Keep the images out while you retype all of the data exactly.

- Dataset content -
▼
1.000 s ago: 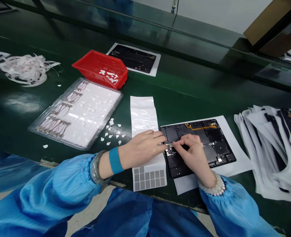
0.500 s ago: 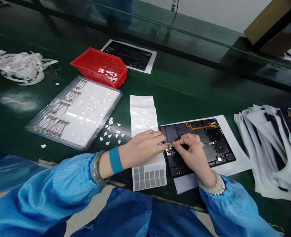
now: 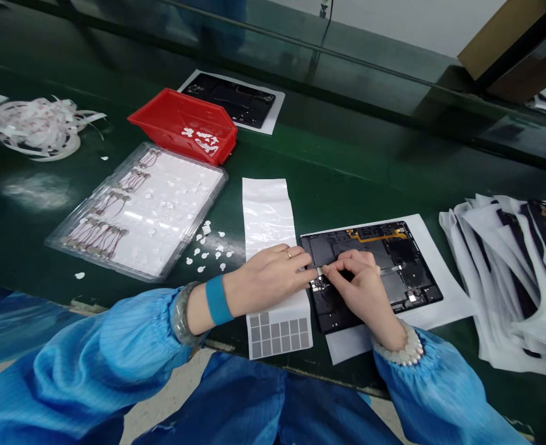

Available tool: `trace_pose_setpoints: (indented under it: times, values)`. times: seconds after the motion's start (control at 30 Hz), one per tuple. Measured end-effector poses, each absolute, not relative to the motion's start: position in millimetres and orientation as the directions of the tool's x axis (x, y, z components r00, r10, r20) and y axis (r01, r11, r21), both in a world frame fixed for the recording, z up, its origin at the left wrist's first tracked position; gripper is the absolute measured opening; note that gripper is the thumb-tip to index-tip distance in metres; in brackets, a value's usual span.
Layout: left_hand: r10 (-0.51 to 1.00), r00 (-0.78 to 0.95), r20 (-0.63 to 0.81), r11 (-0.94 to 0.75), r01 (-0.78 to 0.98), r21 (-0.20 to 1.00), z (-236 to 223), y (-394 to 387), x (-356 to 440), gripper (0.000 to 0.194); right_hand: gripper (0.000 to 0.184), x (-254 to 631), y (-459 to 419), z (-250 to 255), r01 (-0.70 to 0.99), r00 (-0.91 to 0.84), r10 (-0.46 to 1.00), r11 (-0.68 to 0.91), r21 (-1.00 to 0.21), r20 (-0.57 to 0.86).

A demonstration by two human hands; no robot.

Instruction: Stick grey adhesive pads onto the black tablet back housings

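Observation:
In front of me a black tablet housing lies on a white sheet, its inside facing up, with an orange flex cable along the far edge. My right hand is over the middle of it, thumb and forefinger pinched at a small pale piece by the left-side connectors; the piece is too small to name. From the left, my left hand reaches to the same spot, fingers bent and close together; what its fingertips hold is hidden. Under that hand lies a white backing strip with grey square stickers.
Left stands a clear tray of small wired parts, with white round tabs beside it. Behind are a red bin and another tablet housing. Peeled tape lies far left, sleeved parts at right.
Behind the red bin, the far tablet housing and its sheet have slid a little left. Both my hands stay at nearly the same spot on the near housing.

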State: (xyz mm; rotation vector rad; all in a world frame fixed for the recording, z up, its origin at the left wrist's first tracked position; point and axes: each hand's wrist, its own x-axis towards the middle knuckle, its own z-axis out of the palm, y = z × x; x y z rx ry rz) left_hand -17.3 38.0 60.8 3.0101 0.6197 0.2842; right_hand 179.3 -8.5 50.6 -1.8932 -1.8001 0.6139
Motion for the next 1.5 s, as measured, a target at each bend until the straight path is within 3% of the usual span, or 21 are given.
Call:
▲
- Answer to this problem -
1.000 s ago: 
0.500 s ago: 
now: 

Available tool: `trace_pose_setpoints: (indented under it: times, values)`. times: seconds after the motion's start (control at 30 Hz), one per tuple. Measured end-effector poses, each absolute, not relative to the motion's start: position in millimetres and orientation as the directions of the tool's x axis (x, y, z components r00, r10, r20) and y axis (r01, r11, r21), both in a world frame fixed for the recording, z up, its origin at the left wrist's first tracked position; gripper is the absolute measured opening; note that gripper is the thumb-tip to index-tip distance in metres; in brackets, a value's usual span.
Layout: left_hand: r10 (-0.51 to 1.00), r00 (-0.78 to 0.95), r20 (-0.63 to 0.81), r11 (-0.94 to 0.75), r01 (-0.78 to 0.98), r21 (-0.20 to 1.00), z (-236 to 223), y (-394 to 387), x (-356 to 440), gripper (0.000 to 0.194); right_hand: gripper (0.000 to 0.184), x (-254 to 631), y (-459 to 419), z (-250 to 255), r01 (-0.70 to 0.99), r00 (-0.91 to 0.84), r10 (-0.46 to 1.00), r11 (-0.68 to 0.91), r21 (-1.00 to 0.21), r20 (-0.57 to 0.86).

A demonstration by two human hands; no robot.

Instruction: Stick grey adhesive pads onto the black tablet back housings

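Observation:
In front of me a black tablet housing lies on a white sheet, its inside facing up, with an orange flex cable along the far edge. My right hand is over the middle of it, thumb and forefinger pinched at a small pale piece by the left-side connectors; the piece is too small to name. From the left, my left hand reaches to the same spot, fingers bent and close together; what its fingertips hold is hidden. Under that hand lies a white backing strip with grey square stickers.
Left stands a clear tray of small wired parts, with white round tabs beside it. Behind are a red bin and another tablet housing. Peeled tape lies far left, sleeved parts at right.
Behind the red bin, the far tablet housing and its sheet have slid a little left. Both my hands stay at nearly the same spot on the near housing.
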
State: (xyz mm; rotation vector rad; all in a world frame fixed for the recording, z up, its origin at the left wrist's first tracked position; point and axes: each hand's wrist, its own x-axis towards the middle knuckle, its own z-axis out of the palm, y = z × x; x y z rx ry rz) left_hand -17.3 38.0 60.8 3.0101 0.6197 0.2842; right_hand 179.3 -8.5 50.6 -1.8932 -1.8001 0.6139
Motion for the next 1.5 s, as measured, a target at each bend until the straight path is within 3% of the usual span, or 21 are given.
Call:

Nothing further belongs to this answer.